Ia juga menyebut langkah manajemen NAC Breda sebagai tindakan yang memalukan. “Pertama-tama, saya merasa ini skandal apabila manajemen klub [NAC Breda] telah mengambil tindakan. Apa masalahnya bagi klub itu dengan kewarganegaraan kami? Biarkan kami bermain sepakbola,” ujarnya.
Hubner bahkan mengaitkan laporan NAC Breda dengan kekalahan besar yang mereka alami dari Go Ahead Eagles. Menurut dia, klub yang kalah 6-0 tidak pantas bersuara terlalu keras soal isu paspor pemain.
Isi polemik yang menyeret banyak pemain
Kasus “paspoortgate” tidak hanya berdampak pada Hubner. Polemik ini ikut menyeret sejumlah pemain keturunan di Liga Belanda karena klub-klub mulai mempertanyakan aspek administratif pemain yang sudah berganti kewarganegaraan.
Berikut inti persoalan yang sempat memicu kegaduhan:
| Pokok isu | Penjelasan singkat |
|---|---|
| Laporan klub | NAC Breda mengajukan keluhan ke KNVB |
| Fokus masalah | Status paspor dan izin kerja pemain keturunan |
| Dampak awal | Sejumlah pemain sempat tidak dimainkan |
| Hasil investigasi | KNVB tidak menemukan pelanggaran |
| Konsekuensi | Pemain terdampak, termasuk Hubner, kembali boleh bermain |
Kasus ini juga memperlihatkan bagaimana urusan administratif dapat memengaruhi karier pemain di tengah musim kompetisi. Dalam situasi seperti ini, keputusan federasi menjadi sangat penting karena langsung menentukan apakah seorang pemain bisa turun ke lapangan atau tidak.

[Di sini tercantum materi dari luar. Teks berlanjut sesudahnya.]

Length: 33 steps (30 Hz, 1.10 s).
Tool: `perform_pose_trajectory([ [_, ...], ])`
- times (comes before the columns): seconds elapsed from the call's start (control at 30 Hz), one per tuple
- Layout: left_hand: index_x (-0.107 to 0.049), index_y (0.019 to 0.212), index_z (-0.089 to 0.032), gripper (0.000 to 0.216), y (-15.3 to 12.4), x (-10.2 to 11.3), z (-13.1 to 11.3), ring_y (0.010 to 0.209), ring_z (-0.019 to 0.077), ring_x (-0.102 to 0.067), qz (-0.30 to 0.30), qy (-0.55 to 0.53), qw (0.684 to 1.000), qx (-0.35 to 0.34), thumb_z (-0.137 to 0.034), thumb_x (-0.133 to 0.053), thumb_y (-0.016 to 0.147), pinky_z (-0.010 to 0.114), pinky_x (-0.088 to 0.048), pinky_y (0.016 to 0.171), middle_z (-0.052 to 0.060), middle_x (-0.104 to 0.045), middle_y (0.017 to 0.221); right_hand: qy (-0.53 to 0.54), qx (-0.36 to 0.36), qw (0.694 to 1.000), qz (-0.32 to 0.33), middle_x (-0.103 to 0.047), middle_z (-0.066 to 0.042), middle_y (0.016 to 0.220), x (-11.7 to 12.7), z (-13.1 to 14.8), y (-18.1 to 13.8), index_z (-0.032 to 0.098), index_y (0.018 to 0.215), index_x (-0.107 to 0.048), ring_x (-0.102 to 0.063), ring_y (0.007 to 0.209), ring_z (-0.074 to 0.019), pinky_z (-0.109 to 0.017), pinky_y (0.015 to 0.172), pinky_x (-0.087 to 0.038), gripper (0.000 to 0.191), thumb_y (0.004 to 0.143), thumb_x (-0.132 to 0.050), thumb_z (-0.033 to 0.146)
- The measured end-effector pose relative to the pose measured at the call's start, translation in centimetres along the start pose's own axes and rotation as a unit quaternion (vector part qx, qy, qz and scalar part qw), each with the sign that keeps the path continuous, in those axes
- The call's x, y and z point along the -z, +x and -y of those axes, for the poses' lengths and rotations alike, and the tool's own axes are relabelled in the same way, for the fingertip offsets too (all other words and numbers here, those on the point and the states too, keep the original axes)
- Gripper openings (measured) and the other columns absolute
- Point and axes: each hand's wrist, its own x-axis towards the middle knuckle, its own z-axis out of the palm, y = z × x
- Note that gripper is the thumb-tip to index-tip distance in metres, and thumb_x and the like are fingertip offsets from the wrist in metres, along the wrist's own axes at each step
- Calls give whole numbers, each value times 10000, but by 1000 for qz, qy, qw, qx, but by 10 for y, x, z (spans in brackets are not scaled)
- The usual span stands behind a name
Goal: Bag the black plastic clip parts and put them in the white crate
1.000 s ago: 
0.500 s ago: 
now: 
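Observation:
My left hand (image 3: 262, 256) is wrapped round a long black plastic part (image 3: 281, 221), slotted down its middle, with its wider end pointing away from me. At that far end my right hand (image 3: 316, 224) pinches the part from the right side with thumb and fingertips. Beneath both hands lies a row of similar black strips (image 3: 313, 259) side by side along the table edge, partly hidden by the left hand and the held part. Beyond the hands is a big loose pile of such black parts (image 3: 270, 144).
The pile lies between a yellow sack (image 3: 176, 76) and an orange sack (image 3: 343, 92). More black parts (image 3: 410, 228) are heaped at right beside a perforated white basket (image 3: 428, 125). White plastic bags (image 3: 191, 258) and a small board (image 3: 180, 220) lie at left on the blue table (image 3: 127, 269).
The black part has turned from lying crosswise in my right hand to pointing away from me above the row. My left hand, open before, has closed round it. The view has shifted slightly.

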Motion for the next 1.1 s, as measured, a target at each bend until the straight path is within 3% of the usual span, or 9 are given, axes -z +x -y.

Sorotan berikutnya untuk Hubner
Bagi Hubner, laga melawan NAC Breda bukan hanya soal comeback, tetapi juga soal balasan verbal terhadap klub yang sempat memicu polemik. Setelah lolos dari investigasi KNVB, ia kini kembali fokus menjalani pertandingan bersama Fortuna Sittard, meski insiden tekel kerasnya turut memunculkan perhatian baru dari publik sepakbola Belanda.